Лечение преимущественно суставной формы ревматоидного артрита следует начинать с нестероидных противовоспалительных средств, которые в настоящее время составляют большую группу препаратов:
· Ацетилсалициловая кислота (аспирин, анопирин, ацесал, новандол)
· Индометацин (индобене, индовис, индомин, метиндол, индотард).
· Диклофенак (вольтарен, дикломакс, диклоран, ортофен, румафен).
· Ибупрофен (бруфен, бурана, маркофен, мотрин).
· Пироксикам (мовон, ремоксикан, хотемин).
· Кетопрофен (кетонал, профенид, фастум).
· Напроксен (апранакс, напросин, пронаксен, санапрокс).
Хинолиновые препараты назначаются и при суставно-висцеральной форме ревматоидного артрита, особенно при ревматоидном поражении почек, септическом течении. Наилучший эффект дают препараты в ранней стадии ревматоидного артрита, обеспечивая медленное, постепенное снижение активности и при достаточно продолжительном лечении приостанавливая прогрессирование процесса. Побочные явления нетяжелые и наблюдаются редко: небольшая лейкопения, легкий дерматит, головокружения, похудание, поседение волос. Наиболее серьезные осложнения со стороны органов зрения -- ретинопатии и кератопатии, частичная атрофия зрительного нерва. Эти осложнения отмечаются не часто, однако при длительном лечении необходимо систематическое обследование больных окулистом, а также перерывы в приеме хинолиновых препаратов на 1--2 месяца в году. Противопоказаниями к назначению этих препаратов являются гепатит, психозы, дистрофические изменения сетчатки и роговицы.
Для подавления активности местного воспалительного процесса (ревматоидного синовиита) в суставы вводят кортикостероиды (гидрокортизон и др.) и иммунодепрессанты. Гидрокортизон в крупные суставы по 50--125 мг, в средние -- по 25--50 мг и в мелкие -- по 10--25 мг с интервалами между повторными введениями 5--7 дней.

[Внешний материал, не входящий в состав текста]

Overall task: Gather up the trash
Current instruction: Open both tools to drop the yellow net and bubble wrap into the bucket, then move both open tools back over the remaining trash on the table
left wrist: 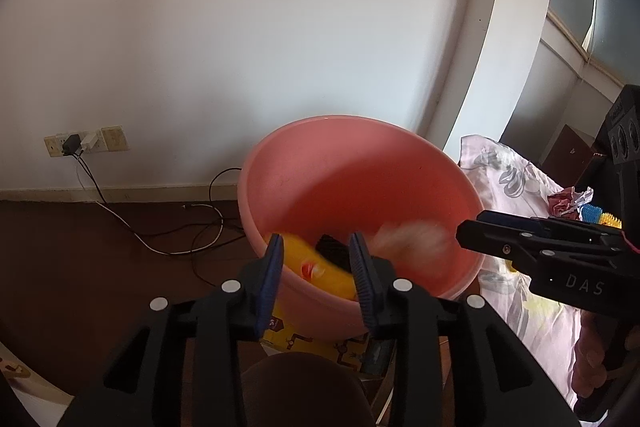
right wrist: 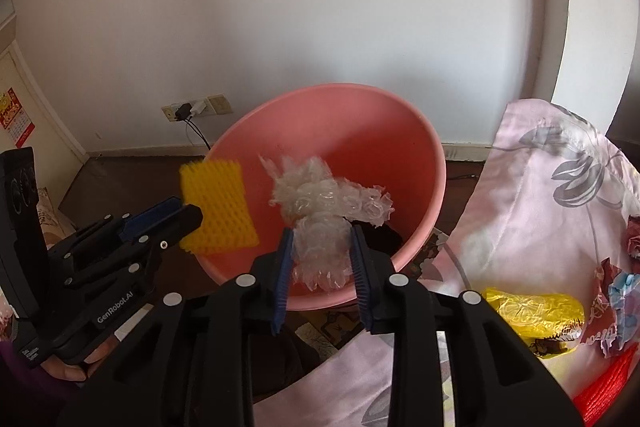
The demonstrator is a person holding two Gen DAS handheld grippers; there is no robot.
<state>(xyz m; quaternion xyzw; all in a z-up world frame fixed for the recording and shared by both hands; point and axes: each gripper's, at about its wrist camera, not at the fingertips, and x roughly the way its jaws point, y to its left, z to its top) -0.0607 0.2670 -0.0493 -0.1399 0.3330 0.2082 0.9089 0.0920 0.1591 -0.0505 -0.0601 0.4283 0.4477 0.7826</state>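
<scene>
Right wrist view: a round pink plastic basin (right wrist: 400,115) is being used as the bin. A crumpled wad of clear bubble wrap (right wrist: 320,203) is being carried between the right tongs (right wrist: 322,233) above the basin's near rim; whether it is being pinched or only sitting between the pads cannot be told. A square yellow spiky plastic mat (right wrist: 218,205) is being let go over the basin's left rim, the left tongs (left wrist: 316,241) being held open and empty. A dark item (right wrist: 384,239) is already lying inside the basin. Right of the basin, on a pink floral bed sheet (right wrist: 540,187), a shiny yellow wrapper (right wrist: 532,311), crumpled red-and-white wrappers (right wrist: 612,311) and red netting (right wrist: 608,383) are being left for later, so roughly half seems done.
</scene>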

Кортикостероидные препараты пролонгированного действия (кеналог, депо-медрол, аристокорт) позволяют удлинить интервалы между внутри-суставными введениями до 1--2 месяцев. Внутрисуставно применяют также циклофосфамид по 100--200 мг, обычно вместе с гидрокортизоном.

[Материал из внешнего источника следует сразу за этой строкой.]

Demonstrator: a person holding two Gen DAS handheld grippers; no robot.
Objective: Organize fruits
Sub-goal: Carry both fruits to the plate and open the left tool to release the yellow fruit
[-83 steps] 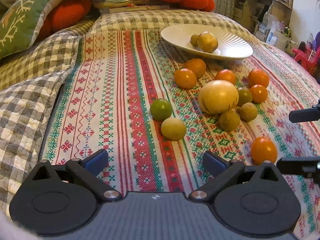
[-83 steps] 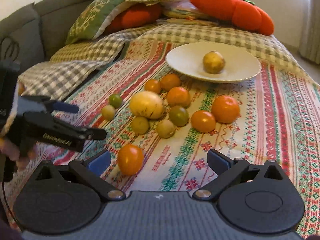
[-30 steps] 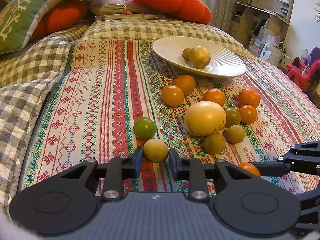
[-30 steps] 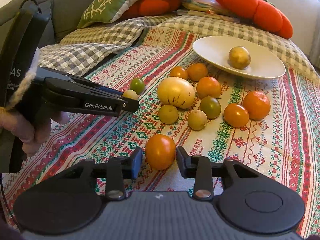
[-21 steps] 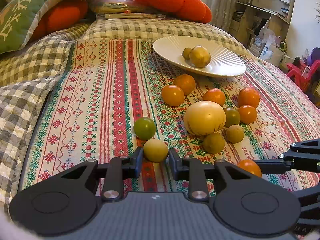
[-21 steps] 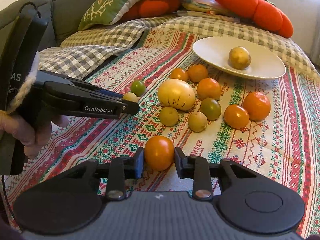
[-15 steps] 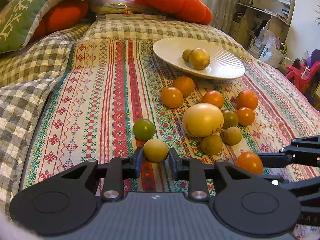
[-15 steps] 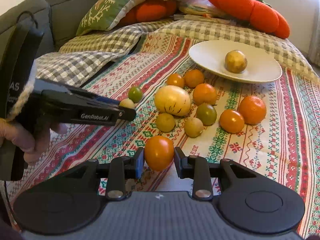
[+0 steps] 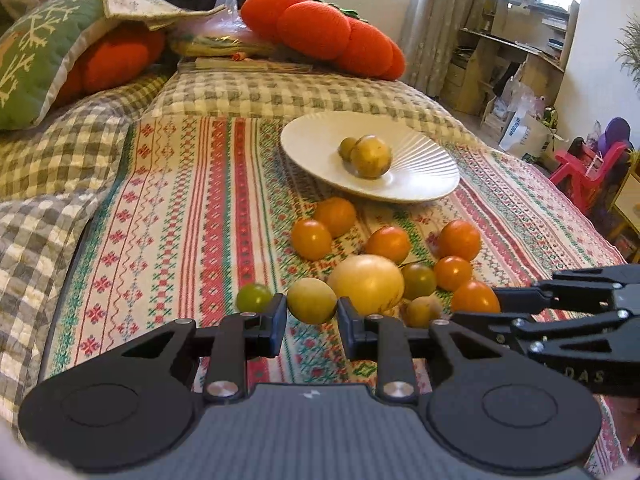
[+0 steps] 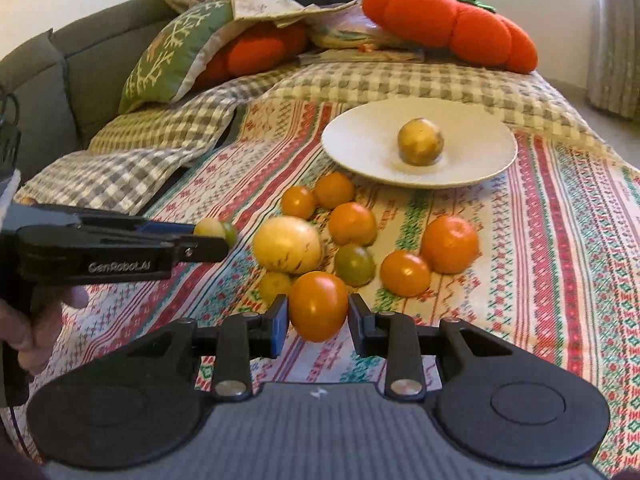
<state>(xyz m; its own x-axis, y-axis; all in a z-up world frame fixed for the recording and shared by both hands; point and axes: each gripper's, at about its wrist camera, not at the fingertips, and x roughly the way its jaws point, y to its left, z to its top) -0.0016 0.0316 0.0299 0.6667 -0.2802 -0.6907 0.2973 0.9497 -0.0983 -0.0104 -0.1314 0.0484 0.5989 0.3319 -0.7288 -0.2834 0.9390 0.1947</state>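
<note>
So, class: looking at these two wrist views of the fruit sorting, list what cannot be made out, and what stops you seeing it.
- Small yellow-green fruit on the ribbed white plate: hidden in the right wrist view behind the larger yellow-brown fruit.
- Small tan fruit: left wrist view, partly covered by the left tool.
- Person's hand: right wrist view, cut off by the edge.

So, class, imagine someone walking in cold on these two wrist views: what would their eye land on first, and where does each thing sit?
Probably the two held fruits: the left gripper is shut on a yellow-green fruit, and the right gripper on an orange tomato. Beyond them, loose orange, green and yellow fruits surround a large pale melon on the striped cloth. Farther back sits a white plate already holding yellowish fruit, with an orange pumpkin cushion behind.
</note>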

В случае малой эффективности указанных выше средств или при быстро прогрессирующем течение заболевания уже в ранней стадии ревматоидного артрита в качестве базисной терапии назначают соли золота или Д-пеницилламин. Кризотерапия (лечение препаратами золота) -- один из лучших методов лечения суставной формы ревматоидного артрита. К препаратам золота относятся кризанол, санокризин, миокризин, ауропан, тауредон и др., причем применение водорастворимых препаратов применять предпочтительнее из-за меньшего числа побочных явлений. На курс лечения требуется 1 г металлического золота из расчета внутримышечного введения в среднем 51 мг в неделю. Применяют кризанол в виде инъекций по 17--51 мг металлического золота внутримышечно 1 раз в неделю, на курс -- 1--1,5 г, что занимает 1,5--2 года.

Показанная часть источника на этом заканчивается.